This tutorial with quickly teach you how to use HBase, a column-oriented tool that sits on top of Hadoop, it works best when you have large tables and are accessing your Big Data randomly and in real-time. Though it does not support SQL, HBase can easily be connected to Hive, providing you with the read/write speed of HBase, the ease of Hive, and the parallel processing of MapReduce.
The BigSQL bundle automatically starts up a pseudo-distributed model of HBase in which a master and region server are both running on your local computer.
The tutorial will use the data file previously used in the Hadoop Hive Tutorial (See this tutorial for all prerequisites). If you have not grabbed the file already it is located in the zipfile here. Place the file ex1data.csv into the
~/Downloads/Sample_files/ex1data.csv directory.
Note: if you are using the BigSQL distribution (highly recommended) make sure you are using at least version beta 2.28!
The first step is to upload the csv file into HDFS. Use the hadoop fs command to make the directory and copy the ex1data.csv from your Downloads folder.
$ hadoop fs -mkdir /user/data/salesdata $ hadoop fs -copyFromLocal ~/Downloads/Sample_files/ex1data.csv /user/data/salesdata/ex1data.csv
Next, start the hbase shell and create the table “sales_data” with the column families location, units, size, age and pricing.
$ hbase shell hbase > create 'sales_data', 'location', 'units', 'size', 'age', 'pricing' hbase > quit
Use the ImportTsv tool to import the csv file into the HBase table. The column that will be the row’s primary key does not need to be listed by name. In this example, we list HBASE_ROW_KEY instead of explicitly saying s_num.
$ hbase org.apache.hadoop.hbase.mapreduce.ImportTsv '-Dimporttsv.separator=,' -Dimporttsv.columns=HBASE_ROW_KEY,location:s_borough,location:s_neighbor, location:s_b_class,location:s_c_p,location:s_block,location:s_lot,location:s_easement, location:w_c_p_2,location:s_address,location:s_app_num,location:s_zip,units:s_res_units, units:s_com_units,units:s_tot_units,size:s_sq_ft,size:s_g_sq_ft,age:s_yr_built, pricing:s_tax_c,pricing:s_b_class2,pricing:s_price,pricing:s_sales_dt sales_data /user/data/salesdata/ex1data.csv
Since this file was separated by comas and not tabs, you need to specify ‘-Dimporttsv.separator=,’.
HBase is also very good with bulk uploads.

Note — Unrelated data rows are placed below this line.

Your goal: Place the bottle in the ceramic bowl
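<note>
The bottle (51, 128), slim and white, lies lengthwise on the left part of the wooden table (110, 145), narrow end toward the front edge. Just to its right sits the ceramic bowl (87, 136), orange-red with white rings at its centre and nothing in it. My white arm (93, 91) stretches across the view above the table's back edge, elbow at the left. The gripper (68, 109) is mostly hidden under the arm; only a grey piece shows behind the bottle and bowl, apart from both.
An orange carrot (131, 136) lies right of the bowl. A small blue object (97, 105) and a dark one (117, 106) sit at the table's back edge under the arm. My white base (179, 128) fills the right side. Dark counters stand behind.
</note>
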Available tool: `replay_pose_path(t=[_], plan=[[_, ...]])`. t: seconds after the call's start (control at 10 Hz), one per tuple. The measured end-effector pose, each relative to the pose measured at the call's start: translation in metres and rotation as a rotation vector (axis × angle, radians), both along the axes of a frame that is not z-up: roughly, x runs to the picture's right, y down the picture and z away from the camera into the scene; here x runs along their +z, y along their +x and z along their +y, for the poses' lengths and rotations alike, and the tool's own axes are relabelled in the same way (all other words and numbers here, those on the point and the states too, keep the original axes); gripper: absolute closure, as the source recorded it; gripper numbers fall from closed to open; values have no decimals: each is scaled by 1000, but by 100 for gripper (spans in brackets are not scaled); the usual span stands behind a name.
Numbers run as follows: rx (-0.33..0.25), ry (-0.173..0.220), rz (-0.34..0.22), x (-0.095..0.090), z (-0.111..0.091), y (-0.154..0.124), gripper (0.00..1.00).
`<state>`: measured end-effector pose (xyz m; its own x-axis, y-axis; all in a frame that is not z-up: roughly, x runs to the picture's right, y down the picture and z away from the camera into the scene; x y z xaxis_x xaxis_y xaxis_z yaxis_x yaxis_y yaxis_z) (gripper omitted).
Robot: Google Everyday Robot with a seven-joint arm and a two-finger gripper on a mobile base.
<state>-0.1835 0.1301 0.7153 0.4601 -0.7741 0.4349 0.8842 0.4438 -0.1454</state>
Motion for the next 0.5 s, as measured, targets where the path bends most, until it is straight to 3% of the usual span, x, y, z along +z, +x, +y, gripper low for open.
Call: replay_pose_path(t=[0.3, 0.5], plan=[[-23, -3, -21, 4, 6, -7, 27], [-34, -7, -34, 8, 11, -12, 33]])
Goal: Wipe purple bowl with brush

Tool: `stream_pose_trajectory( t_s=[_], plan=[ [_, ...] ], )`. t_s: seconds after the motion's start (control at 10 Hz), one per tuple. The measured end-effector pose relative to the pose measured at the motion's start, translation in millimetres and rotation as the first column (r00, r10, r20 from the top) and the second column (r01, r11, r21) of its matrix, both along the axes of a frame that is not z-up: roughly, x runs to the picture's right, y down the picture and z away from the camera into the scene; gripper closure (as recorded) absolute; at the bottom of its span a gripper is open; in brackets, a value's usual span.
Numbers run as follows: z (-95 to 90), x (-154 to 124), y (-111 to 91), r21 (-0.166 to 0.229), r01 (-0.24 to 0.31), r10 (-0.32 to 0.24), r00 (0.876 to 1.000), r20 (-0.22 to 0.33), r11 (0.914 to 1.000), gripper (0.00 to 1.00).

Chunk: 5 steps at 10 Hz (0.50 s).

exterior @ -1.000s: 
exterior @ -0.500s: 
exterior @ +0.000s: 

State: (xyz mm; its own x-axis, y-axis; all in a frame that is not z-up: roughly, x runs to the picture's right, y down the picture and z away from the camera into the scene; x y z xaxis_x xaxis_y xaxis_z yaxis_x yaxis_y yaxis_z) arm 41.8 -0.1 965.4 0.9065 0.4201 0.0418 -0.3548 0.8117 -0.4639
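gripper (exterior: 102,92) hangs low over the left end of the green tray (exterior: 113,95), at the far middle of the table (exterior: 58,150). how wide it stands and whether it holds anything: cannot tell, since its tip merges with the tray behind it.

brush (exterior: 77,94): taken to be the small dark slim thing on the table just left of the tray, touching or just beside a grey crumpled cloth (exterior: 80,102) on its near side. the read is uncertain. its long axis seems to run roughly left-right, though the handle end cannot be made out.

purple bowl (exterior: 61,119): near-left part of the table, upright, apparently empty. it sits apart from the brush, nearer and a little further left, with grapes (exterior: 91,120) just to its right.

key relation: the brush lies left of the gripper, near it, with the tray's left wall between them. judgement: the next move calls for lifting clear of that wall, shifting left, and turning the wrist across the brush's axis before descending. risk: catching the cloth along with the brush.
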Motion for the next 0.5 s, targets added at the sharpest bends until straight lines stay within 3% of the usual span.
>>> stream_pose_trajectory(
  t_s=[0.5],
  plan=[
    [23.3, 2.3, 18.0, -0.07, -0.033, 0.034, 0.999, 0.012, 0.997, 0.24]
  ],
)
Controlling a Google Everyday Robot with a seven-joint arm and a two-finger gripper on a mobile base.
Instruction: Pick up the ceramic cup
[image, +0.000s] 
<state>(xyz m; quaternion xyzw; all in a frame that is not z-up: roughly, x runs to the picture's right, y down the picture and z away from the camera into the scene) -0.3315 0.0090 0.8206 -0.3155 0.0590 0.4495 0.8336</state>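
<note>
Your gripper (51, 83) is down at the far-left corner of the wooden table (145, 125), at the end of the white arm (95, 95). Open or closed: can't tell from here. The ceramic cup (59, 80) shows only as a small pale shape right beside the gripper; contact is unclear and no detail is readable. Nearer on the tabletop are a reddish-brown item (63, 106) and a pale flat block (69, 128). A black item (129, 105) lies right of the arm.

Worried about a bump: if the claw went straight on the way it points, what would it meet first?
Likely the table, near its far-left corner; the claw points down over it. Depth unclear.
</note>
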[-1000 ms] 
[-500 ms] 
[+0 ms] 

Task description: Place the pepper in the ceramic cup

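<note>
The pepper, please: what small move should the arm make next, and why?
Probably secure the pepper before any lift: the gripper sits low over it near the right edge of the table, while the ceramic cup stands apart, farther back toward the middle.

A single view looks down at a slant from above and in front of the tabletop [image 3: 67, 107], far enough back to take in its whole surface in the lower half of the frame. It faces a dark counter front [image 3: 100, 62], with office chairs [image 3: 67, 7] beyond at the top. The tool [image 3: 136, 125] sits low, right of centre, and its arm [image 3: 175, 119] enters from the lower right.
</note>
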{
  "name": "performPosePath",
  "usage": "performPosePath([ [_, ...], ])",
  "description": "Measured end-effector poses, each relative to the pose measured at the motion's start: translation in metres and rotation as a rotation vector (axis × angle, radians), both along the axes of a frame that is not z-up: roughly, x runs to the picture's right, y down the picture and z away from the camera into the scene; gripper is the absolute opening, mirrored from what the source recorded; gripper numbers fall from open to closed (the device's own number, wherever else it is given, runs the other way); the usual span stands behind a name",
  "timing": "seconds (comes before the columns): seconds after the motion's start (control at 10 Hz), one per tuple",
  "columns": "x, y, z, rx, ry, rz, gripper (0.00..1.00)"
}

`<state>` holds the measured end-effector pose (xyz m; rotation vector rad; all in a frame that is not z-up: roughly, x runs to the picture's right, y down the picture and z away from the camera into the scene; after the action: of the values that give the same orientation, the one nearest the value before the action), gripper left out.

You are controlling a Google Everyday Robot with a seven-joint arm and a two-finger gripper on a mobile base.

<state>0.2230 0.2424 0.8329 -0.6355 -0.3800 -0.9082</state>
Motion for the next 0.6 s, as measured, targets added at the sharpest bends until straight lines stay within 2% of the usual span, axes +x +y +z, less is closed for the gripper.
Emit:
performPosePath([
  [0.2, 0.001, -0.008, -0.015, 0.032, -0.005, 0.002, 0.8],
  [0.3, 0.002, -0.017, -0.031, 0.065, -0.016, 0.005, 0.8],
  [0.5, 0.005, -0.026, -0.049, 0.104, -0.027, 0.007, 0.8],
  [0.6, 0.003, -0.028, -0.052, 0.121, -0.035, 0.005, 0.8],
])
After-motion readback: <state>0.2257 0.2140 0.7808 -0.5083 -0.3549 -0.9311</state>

In order to do this, use the ‘importtsv.bulk.output’ tool to generate compatible files, then use the ‘completebulkloads’ utility to load those into the HBase tables.
To ensure that the table has been created and loaded into hive, you can use the list command to show all HBase tables.
$ hbase shell hbase > list TABLE sales_data
To check the data within the table, you can use the scan command. This will list every cell in the table as one row.
hbase > scan 'sales_data'
To add the table to hive, create an external table in hive stored by org.apache.hadoop.hive.hbase.HBaseStorageHandler. You must list the hbase.columns.mapping as shown below. Note that the even though s_num is listed in the definition of the table, it is not listed under the serde properties.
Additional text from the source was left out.